Top of RECORDED INFORMATION

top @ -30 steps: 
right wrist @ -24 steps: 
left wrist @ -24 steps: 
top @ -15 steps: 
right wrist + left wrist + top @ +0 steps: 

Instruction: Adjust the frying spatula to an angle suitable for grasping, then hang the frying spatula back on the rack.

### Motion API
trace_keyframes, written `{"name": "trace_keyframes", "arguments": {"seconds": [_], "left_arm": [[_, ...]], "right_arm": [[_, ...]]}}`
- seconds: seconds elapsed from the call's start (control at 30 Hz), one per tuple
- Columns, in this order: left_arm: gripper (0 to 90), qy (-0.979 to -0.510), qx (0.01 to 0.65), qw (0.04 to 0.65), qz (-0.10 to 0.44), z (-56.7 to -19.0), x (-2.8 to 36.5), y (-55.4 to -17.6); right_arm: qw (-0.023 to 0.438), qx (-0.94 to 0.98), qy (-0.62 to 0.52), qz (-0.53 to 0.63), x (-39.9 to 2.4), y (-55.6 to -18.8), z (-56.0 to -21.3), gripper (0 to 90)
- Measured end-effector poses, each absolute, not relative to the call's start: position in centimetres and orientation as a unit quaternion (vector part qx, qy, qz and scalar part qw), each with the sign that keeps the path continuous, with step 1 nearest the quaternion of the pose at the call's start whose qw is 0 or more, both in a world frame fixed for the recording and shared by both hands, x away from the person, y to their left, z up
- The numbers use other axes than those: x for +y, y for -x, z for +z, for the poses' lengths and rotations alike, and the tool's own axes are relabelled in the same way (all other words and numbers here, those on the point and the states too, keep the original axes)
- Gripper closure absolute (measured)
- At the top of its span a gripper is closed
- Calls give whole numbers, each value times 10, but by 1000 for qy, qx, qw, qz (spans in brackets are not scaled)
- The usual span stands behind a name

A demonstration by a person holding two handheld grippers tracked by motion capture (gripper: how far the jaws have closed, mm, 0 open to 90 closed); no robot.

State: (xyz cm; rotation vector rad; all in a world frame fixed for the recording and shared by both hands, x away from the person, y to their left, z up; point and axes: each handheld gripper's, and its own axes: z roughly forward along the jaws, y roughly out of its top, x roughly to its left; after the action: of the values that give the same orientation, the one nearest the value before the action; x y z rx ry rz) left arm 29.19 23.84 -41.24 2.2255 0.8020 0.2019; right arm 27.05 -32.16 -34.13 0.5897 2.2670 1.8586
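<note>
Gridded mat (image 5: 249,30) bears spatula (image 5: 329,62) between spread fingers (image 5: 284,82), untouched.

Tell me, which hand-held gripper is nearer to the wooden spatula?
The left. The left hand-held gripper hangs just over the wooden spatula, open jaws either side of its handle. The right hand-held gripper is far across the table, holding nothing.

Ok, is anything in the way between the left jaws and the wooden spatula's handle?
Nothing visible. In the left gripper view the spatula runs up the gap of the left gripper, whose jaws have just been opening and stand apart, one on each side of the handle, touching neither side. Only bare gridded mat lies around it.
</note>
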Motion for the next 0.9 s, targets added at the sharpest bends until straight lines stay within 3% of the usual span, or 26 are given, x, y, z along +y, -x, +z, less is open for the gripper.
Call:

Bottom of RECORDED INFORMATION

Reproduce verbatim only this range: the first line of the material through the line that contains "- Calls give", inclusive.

top @ -30 steps: 
right wrist @ -24 steps: 
left wrist @ -24 steps: 
top @ -15 steps: 
right wrist + left wrist + top @ +0 steps: 

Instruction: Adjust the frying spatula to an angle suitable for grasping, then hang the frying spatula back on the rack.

### Motion API
trace_keyframes, written `{"name": "trace_keyframes", "arguments": {"seconds": [_], "left_arm": [[_, ...]], "right_arm": [[_, ...]]}}`
- seconds: seconds elapsed from the call's start (control at 30 Hz), one per tuple
- Columns, in this order: left_arm: gripper (0 to 90), qy (-0.979 to -0.510), qx (0.01 to 0.65), qw (0.04 to 0.65), qz (-0.10 to 0.44), z (-56.7 to -19.0), x (-2.8 to 36.5), y (-55.4 to -17.6); right_arm: qw (-0.023 to 0.438), qx (-0.94 to 0.98), qy (-0.62 to 0.52), qz (-0.53 to 0.63), x (-39.9 to 2.4), y (-55.6 to -18.8), z (-56.0 to -21.3), gripper (0 to 90)
- Measured end-effector poses, each absolute, not relative to the call's start: position in centimetres and orientation as a unit quaternion (vector part qx, qy, qz and scalar part qw), each with the sign that keeps the path continuous, with step 1 nearest the quaternion of the pose at the call's start whose qw is 0 or more, both in a world frame fixed for the recording and shared by both hands, x away from the person, y to their left, z up
- The numbers use other axes than those: x for +y, y for -x, z for +z, for the poses' lengths and rotations alike, and the tool's own axes are relabelled in the same way (all other words and numbers here, those on the point and the states too, keep the original axes)
- Gripper closure absolute (measured)
- At the top of its span a gripper is closed
- Calls give whole numbers, each value times 10, but by 1000 for qy, qx, qw, qz (spans in brackets are not scaled)

No additional output is needed.